La sirène, le marchand et la courtisane, d'Imogen Hermes Gowar


1785, Londres.

« Les navires qu’il envoie voguer à travers le monde […] parcourent le globe en tous sens, mais Jonah Hancock, le plus tranquille des hommes, s’endort chaque soir dans la chambre où il a poussé son premier cri. »

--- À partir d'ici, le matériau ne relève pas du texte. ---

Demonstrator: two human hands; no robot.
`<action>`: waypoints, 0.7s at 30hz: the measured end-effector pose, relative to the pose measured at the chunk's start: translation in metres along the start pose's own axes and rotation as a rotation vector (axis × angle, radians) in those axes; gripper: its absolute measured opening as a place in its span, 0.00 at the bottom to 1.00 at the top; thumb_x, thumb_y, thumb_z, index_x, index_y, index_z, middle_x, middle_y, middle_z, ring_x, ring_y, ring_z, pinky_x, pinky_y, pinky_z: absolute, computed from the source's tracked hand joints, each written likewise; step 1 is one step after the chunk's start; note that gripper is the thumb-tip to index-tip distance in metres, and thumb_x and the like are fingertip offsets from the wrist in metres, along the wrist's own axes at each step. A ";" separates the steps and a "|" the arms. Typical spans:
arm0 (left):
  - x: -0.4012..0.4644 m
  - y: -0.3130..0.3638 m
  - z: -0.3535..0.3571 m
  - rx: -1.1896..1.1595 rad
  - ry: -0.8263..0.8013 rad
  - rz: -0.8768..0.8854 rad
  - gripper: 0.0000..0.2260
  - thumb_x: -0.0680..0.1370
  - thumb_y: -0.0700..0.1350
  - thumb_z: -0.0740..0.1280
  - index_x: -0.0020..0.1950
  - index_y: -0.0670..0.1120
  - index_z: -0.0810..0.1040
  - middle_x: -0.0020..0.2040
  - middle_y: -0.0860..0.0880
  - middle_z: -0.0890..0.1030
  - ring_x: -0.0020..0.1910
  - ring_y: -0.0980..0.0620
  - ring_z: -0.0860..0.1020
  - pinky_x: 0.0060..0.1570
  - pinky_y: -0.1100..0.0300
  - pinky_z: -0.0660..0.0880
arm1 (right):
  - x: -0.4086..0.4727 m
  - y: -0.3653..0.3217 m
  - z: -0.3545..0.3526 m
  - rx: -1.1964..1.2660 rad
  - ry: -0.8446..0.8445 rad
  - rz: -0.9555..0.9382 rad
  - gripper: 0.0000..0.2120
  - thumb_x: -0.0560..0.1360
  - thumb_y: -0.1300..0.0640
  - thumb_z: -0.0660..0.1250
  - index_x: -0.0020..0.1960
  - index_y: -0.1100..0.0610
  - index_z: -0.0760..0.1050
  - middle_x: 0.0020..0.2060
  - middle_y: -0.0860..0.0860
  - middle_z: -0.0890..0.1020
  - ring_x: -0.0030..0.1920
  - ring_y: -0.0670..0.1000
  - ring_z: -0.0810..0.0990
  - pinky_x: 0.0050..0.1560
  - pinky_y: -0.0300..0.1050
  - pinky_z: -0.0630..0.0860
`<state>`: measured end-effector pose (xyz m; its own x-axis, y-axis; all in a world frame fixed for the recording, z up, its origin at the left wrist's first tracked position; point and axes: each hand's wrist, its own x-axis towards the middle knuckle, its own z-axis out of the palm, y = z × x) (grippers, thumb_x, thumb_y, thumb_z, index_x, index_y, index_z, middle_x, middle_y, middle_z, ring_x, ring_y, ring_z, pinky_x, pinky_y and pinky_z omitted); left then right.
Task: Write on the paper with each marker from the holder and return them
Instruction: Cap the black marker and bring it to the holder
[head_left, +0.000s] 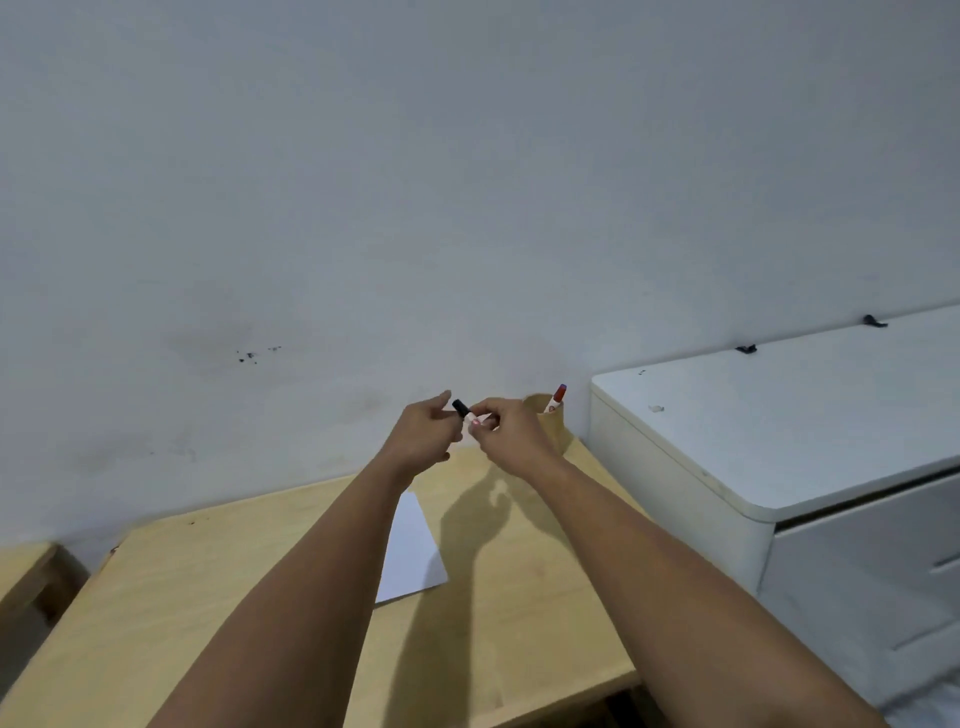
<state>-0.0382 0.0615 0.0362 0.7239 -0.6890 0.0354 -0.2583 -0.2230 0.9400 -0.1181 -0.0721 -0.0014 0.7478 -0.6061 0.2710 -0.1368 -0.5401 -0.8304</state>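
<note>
Both hands, left (423, 434) and right (511, 431), pinch one black-capped marker (464, 410); one red marker (557, 397) stands in the holder (550, 423); one paper (413, 551) lies on the worktop (208, 597).

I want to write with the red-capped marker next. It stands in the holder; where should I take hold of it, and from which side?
Pinch the red-capped marker near its cap, the only part showing above the holder rim. It leans right, away from both hands, so come from above and lift along that lean. The right hand, nearest, seems best, but holds the black-capped marker now.
</note>
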 end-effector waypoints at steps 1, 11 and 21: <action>0.013 0.002 0.006 0.042 -0.002 0.024 0.29 0.79 0.40 0.63 0.80 0.48 0.64 0.56 0.51 0.82 0.52 0.50 0.82 0.53 0.53 0.78 | 0.012 -0.001 -0.015 -0.050 0.050 -0.006 0.08 0.82 0.52 0.69 0.59 0.51 0.84 0.41 0.45 0.82 0.45 0.50 0.81 0.51 0.42 0.77; 0.125 -0.037 0.097 0.302 -0.046 0.068 0.44 0.75 0.49 0.75 0.84 0.49 0.53 0.78 0.44 0.69 0.73 0.45 0.72 0.62 0.56 0.71 | 0.117 0.028 -0.086 -0.124 0.304 0.028 0.10 0.77 0.57 0.71 0.58 0.54 0.80 0.45 0.48 0.86 0.46 0.52 0.85 0.47 0.45 0.78; 0.158 -0.079 0.148 0.311 0.048 0.055 0.46 0.72 0.56 0.73 0.84 0.54 0.49 0.61 0.51 0.82 0.58 0.50 0.81 0.54 0.48 0.81 | 0.126 0.095 -0.047 -0.377 0.081 0.031 0.15 0.76 0.53 0.69 0.62 0.46 0.75 0.47 0.43 0.85 0.54 0.51 0.84 0.65 0.52 0.67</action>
<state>0.0013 -0.1319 -0.0824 0.7307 -0.6744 0.1064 -0.4759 -0.3914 0.7876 -0.0674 -0.2275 -0.0226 0.6880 -0.6613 0.2990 -0.3990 -0.6888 -0.6053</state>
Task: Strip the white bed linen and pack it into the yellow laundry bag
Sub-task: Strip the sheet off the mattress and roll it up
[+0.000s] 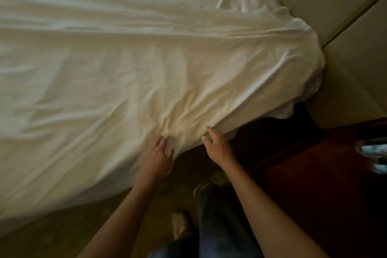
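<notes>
A wrinkled white sheet [125,73] covers the mattress and fills most of the head view, its corner wrapped round the mattress at the right near the headboard. My left hand [158,154] lies on the sheet at the bed's near edge with fingers spread and relaxed. My right hand [215,142] reaches the same edge a little to the right, fingertips touching the sheet where it folds over the side. Neither hand grips the cloth. No yellow laundry bag is in view.
A padded beige headboard [335,16] runs along the top right. A dark red wooden nightstand [314,184] stands right of me with a clear plastic bottle [374,156] on it. My legs and shoes [180,224] stand on brown carpet beside the bed.
</notes>
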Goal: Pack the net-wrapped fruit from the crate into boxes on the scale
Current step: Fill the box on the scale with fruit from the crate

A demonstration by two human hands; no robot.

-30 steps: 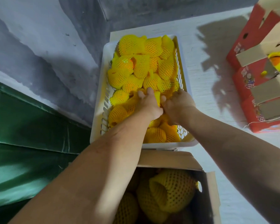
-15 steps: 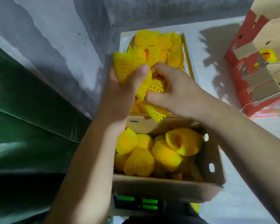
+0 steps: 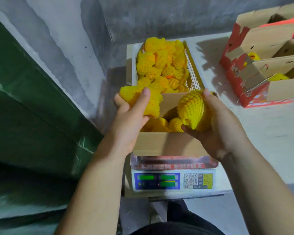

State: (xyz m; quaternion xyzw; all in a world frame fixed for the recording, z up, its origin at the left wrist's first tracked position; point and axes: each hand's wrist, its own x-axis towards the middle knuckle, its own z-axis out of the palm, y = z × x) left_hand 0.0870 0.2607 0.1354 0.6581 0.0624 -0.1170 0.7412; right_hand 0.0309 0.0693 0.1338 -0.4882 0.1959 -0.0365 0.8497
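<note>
Left hand [image 3: 131, 114] wrapped round a net-wrapped fruit [image 3: 141, 100], long axis slanting away to the left, over the box [image 3: 166, 143] edge. Right hand [image 3: 215, 126] cupping another fruit [image 3: 192, 107], tilted, over the box on the scale [image 3: 173, 182]. Beyond both hands, crate [image 3: 193, 72] full of fruit.

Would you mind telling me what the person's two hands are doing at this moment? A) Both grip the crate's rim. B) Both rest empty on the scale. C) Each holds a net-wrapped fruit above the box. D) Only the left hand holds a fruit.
C: the left hand and right hand each grip a net-wrapped fruit over the open box.
</note>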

Pourtant, l’aimable et paisible M. Hancock, 45 ans, dernier fils d’une lignée de marchands, voit soudain sa vie bouleversée. Un soir, le capitaine de La Calliope, dont il n’a plus de nouvelles depuis dix-huit mois, lui apprend qu’il a vendu le navire pour acquérir en mer de Chine, en son nom, un véritable trésor : une sirène momifiée de la taille d’un nourrisson… Difficile de partager l’enthousiasme du capitaine, qui affirme que la créature fera la fortune de son propriétaire.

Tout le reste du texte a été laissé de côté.